Wednesday, July 26, 2006
Not Blogging Doesn't Work
Two months since the last post on Black Betsy. Blogger fatigue, exhibit A. Lots of things have gone on since, new house, selling old house, trying to do some business, saving kids from burning abandoned amusement park, solving crimes and creating a new hip Sudoku / crossword puzzle game called "Put The Letters There! No, There!" (title to be finalized - needless to say, you will be playing it three times a day the rest of your life and will gladly hand over thousands of dollars to me each year for solution books).

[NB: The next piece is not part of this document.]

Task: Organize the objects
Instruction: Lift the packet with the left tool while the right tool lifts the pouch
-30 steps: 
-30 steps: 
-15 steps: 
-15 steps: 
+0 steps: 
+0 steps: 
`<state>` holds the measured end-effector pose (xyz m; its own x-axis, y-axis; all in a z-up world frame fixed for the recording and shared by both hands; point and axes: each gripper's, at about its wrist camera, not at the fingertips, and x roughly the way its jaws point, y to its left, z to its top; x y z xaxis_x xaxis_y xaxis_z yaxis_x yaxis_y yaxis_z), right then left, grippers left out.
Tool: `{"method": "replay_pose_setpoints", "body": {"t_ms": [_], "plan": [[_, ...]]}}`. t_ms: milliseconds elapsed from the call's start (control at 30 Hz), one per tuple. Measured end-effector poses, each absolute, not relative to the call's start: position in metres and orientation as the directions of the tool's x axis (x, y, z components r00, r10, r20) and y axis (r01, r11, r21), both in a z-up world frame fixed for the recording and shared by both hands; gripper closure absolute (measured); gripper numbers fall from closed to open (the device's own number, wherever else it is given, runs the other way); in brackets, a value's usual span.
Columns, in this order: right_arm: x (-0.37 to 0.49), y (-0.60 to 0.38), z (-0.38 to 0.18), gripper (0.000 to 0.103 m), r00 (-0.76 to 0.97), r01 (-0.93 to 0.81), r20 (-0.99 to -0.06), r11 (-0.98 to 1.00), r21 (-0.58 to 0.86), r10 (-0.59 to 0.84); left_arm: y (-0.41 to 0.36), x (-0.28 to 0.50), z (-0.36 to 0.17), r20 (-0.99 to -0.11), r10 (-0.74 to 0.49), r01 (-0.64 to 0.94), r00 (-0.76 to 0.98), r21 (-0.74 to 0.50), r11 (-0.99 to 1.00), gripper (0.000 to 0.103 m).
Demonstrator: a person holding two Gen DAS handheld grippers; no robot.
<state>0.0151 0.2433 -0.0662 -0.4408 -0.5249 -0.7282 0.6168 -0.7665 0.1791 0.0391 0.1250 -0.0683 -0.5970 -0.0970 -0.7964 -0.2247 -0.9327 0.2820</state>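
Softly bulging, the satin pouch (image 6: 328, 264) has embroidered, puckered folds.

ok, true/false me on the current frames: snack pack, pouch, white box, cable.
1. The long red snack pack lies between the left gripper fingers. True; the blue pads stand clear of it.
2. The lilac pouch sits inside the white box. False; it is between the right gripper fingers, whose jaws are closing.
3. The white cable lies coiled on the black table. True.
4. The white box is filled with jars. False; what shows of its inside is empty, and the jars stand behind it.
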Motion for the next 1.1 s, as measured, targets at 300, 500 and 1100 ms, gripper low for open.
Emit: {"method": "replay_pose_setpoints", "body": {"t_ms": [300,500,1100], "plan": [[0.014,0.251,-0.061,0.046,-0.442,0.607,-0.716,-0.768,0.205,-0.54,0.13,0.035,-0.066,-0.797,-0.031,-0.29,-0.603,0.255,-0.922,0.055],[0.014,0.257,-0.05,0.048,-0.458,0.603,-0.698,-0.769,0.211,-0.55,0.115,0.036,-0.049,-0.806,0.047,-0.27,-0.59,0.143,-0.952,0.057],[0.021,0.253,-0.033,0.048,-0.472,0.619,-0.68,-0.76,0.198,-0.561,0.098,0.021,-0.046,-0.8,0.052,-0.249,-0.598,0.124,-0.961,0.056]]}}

It's clear that me not blogging about the White Sox doesn't help the White Sox. Since my last post, they've gone 28-25. That's bad baseball, and the proprietors of this Blog apologize for any poor play this blog has caused.
In that time, the team has gone to pieces. Especially the pitching:
Mark Buehrle: .318 / .356 / .533 AVG/OBP/SLG against
Freddy Garcia: .304 / .346 / .556 against
Javier Vazquez: .304 / .359 / .477 against
Jose Contreras: .273 / .335 / .411 against
Jon Garland: .253 / .299 / .387 against
One of these things is not like the other. Only Jon Garland has been a good pitcher in the last two months, while Contreras has been about average, and Buehrle, Garcia and Vazquez have all been bad pitchers. No one should therefore be surprised that the Sox have played 28-25 ball during that period.

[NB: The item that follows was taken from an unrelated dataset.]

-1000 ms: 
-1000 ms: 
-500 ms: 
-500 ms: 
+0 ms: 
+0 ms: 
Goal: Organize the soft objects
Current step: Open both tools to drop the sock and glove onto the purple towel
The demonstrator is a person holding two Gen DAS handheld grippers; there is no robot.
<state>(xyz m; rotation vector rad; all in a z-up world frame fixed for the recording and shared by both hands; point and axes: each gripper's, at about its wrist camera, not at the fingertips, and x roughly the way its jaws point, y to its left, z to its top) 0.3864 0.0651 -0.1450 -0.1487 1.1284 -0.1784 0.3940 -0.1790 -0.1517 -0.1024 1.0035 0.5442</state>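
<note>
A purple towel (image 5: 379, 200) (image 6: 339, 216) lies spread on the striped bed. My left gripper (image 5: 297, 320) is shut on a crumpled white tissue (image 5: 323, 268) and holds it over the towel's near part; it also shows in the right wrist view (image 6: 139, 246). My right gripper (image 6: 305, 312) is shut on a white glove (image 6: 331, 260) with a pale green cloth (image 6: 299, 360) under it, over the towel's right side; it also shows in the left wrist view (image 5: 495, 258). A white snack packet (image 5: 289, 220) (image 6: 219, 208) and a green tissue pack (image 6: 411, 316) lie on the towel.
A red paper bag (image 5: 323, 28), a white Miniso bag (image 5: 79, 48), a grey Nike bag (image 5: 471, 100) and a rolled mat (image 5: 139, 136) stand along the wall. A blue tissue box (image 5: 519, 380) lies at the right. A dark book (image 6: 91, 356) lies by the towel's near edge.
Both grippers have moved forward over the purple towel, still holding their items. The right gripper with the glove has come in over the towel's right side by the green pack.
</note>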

That does not fully answer the question as to why the Sox are 3-11 in their last 14 games (before that, they had been 25-14 since my last post). That answer is simple: the hitting has caught up with the pitching in collapsing. And it's not due to a real lack of getting men on base or hitting for power; instead, the Sox have consistently failed to hit with men in scoring position and have consistently failed to get runners in from third with less thant two outs. Someone called it corpseball a while ago, and that's about right.
The upside is that the Sox are a much better team than they have been playing. They weren't over their heads at 31-15 on May 25, and could pick it up any time. But "turning it on when they need to" has never been a strength of the White Sox.
But, the turn around can start today. No time like the present.